Task item:
Look through the lines below; wherever the word "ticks" appears, copy that line.

Given data Start Marker

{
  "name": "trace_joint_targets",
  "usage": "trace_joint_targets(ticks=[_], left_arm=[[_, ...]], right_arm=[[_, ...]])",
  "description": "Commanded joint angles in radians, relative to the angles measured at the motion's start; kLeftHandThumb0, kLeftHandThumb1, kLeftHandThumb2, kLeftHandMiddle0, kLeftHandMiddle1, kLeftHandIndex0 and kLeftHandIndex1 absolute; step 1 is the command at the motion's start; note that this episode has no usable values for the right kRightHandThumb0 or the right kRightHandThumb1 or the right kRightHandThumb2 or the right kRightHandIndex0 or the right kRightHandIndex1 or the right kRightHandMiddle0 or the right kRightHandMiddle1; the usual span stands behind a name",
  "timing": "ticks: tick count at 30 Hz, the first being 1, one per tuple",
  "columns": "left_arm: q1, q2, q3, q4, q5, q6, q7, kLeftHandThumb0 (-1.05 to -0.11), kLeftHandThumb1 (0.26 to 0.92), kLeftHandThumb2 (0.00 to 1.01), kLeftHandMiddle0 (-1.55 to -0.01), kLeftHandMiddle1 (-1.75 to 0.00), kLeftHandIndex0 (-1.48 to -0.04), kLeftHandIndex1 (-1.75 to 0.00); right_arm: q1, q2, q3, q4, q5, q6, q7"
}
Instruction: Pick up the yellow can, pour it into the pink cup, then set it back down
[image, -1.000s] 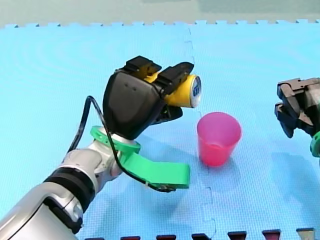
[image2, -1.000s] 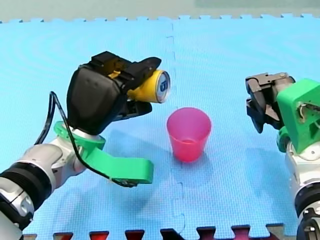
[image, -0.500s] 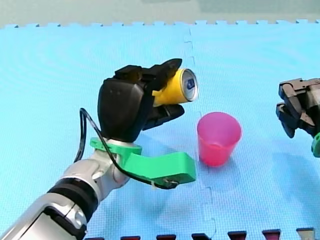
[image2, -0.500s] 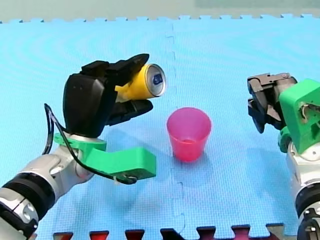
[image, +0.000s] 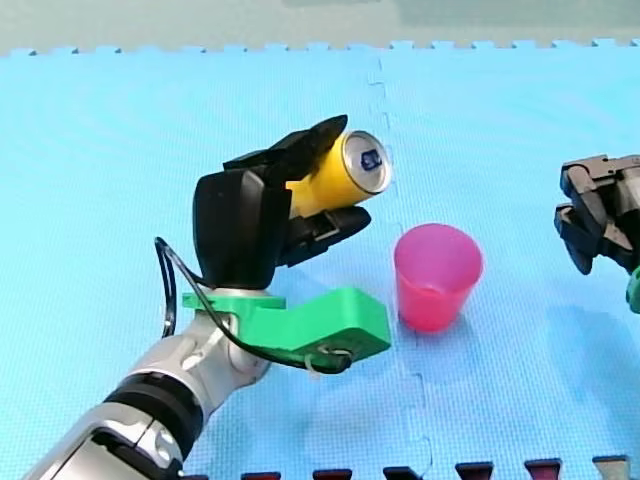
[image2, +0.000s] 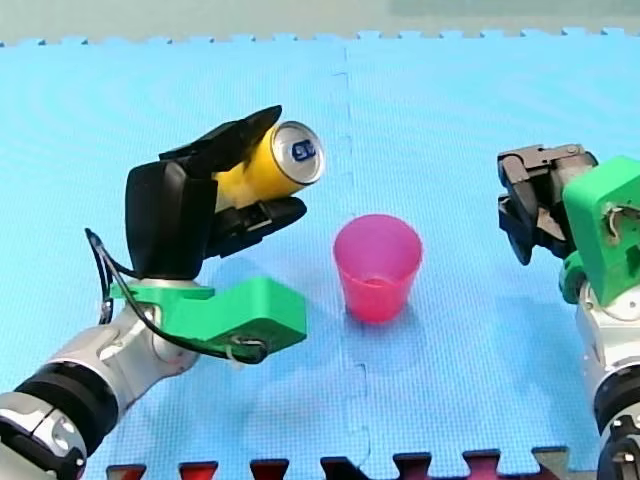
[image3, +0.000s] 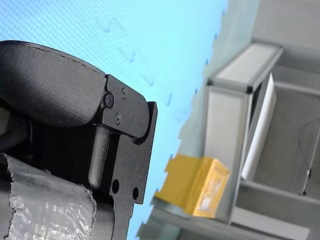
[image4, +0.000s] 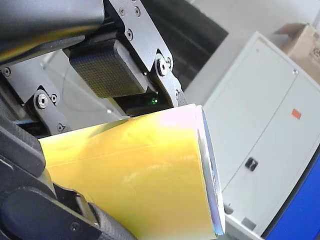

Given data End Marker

Answer to the problem:
  "usage": "trace_joint_targets(ticks=[_], left_arm=[[_, ...]], right_arm=[[_, ...]])",
  "timing": "ticks: tick count at 30 Hz, the first being 1, one per tuple",

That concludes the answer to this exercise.